Tobacco Center Faculty Blog

May 1, 2019

Stanton A. Glantz, PhD

After disappearing from the screen in 2018, e-cigarettes are back — with a vengeance — in the 2019 PG-13 film After. Breathe California reports that four college-age characters use e-cigs fourteen times in this story of “self-discovery and sexual awakening" (Deadline).

The actors involved are:

  • Pia Mia (22)
  • Inanna Sarkis (25)
  • Samual Larsen (27)
  • Khadijha Red Thunder (24)

The MPAA has rated After "PG-13 for sexual content and some college partying." Since e-cigs debuted on screen in 2010, more than three quarters of films with e-cigs have been R-rated.

Early in IMDbPro.com's synopsis of After, a college freshman's mother complains that the room where her roommate vapes "reeks of weed." Ordinarily, drug use earns a movie an R-rating from the MPAA, while more than half of films with tobacco use are youth-rated.

April 29, 2019

Stanton A. Glantz, PhD

CNBC reported that PMI is starting a life insurance company in the UK that will give discounts to smokers who switch to e-cigarettes (2.5% discount) or its heated tobacco product IQOS (25% discount).  Smokers who quit entirely get 50% off.

It will be interesting so see how long this lasts, since it is fundamentally unsound financially.  PMI’s own data shows that IQOS is no safer than conventional cigarettes in terms of clinical measures of effect (even though it lowers exposure to some toxins, while increasing exposure to others).  (More blog posts on IQOS.) Another think that does not make financial sense is treating IQOS as less toxic than e-cigs.  Independent research shows that IQOS delivers more toxins than e-cigs.

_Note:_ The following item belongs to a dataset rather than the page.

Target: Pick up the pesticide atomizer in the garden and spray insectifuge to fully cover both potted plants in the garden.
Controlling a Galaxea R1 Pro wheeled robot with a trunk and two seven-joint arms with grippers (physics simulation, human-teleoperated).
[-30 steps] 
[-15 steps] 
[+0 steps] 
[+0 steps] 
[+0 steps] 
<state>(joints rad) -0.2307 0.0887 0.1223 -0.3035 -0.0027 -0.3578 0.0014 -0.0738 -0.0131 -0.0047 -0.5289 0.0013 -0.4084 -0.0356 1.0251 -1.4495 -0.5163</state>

The fact that the e-cig discount is so small is certainly consistent with the growing evidence that e-cig risk is approaching that of conventional cigarettes. 

April 24, 2019

Stanton A. Glantz, PhD

The journal Nicotine and Tobacco Research is soliciting papers to support e-cigarettes for harm reduction as the ethical thing to do.    

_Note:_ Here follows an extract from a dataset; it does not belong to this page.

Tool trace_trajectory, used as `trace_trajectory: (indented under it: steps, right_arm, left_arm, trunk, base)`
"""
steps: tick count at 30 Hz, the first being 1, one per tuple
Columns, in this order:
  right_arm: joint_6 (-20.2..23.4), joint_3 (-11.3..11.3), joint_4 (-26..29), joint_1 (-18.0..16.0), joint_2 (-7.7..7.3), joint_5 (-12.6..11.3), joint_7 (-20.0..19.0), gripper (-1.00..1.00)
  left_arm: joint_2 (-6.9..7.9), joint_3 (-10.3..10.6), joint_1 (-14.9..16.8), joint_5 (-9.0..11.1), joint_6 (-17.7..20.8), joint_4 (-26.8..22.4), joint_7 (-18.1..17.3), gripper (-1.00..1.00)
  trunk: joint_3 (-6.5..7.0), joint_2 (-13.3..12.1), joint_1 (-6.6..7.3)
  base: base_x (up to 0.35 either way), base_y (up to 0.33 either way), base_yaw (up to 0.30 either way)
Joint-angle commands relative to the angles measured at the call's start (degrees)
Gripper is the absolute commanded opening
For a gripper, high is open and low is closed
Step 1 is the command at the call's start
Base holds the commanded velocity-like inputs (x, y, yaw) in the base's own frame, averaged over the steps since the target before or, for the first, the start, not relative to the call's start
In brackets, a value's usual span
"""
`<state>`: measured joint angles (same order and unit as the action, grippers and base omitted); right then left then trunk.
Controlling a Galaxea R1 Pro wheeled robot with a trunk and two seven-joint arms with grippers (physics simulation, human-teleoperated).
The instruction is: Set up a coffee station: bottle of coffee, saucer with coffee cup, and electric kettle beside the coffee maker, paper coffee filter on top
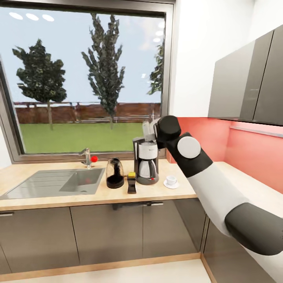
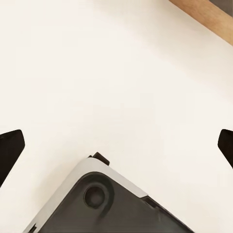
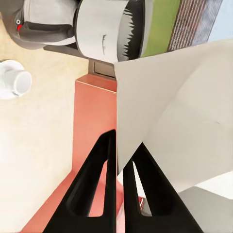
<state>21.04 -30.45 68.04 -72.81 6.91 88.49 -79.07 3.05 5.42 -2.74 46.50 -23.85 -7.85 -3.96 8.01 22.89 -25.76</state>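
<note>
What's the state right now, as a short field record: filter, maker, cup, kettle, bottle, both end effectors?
filter: pinched in right end effector, held above the maker
maker: on counter, nothing on top yet
cup: on saucer, right of maker
kettle: left of maker, near sink
bottle: in front of maker
left end effector: open, over pale floor

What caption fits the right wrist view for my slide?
Right gripper pinching the paper coffee filter above the coffee maker, cup on saucer nearby.
</note>
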Motion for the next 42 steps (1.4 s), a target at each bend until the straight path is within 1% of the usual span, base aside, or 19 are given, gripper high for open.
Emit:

The call (reproduced below) frames the question the need to address the fact that “The tobacco control field has become deeply divided over the question of how to respond to the advent of e-cigarettes, vaporizers and other non-combustible nicotine products.”  They also say that “Papers are intended to be illuminating to the current discussions around harm reduction and may contribute to some extent to a re-unification of the field, or at least to further clarification of the current disagreements and of what would be required for moving towards consensus or compromise.”  But, far from offering a neutrally worded call to debate the issues around e-cigarettes, it accepts, without question, the assertions that e-cigarettes are beneficial, at least for adults, and hedges on the overwhelming evidence of harm to youth.

April 24, 2019

Stanton A. Glantz, PhD

The law firm Churchwell White LLP filed suit April 4, 2019 on behalf of 25 California jurisdictions challenging   the California Bureau of Cannabis Control's regulation provision, adopted in December 2018, forcing local jurisdictions to allow delivery of cannabis in their communities. The Public Health Institute and other organizations protested this change as violating the letter and spirit of Proposition 64, which legalized adult-use cannabis and the implementing legislation (MAUCRSA), both of which assured local control.  They are seeking additional jurisdictions to join the suit.

These state regulations undermine the autonomy not only of communities with bans in place, but also communities that rightly adopted public health oriented restrictions on products that appeal to youth like cannabis orange soda or mango flavored vaping fluid, whose residents will no longer be protected, or who have stores but opted to not allow delivery, or who limited the number of outlets intentionally, or who taxed high potency products at a higher rates, for example.

April 23, 2019

Stanton A. Glantz, PhD

As I reported in a previous blog post, Altria (Philip Morris) and its sidekick Juul are blitzing the country trying to preempt effective Tobacco 21 legislation.  There have been two changes since my earlier posting: (1) The big health groups (Heart, Lung, Cancer et al) have unified behind strong legislation that includes meaningful enforcement and is specific in not preempting (taking away) the rights of localities to pass and enforce their own strong bills (but are still supporting bad bills in Washington and Texas), and (2)  Mitch McConnell, US Senate Majority Leader and staunch industry ally has announced that he will be introducing a national Tobacco 21 bill.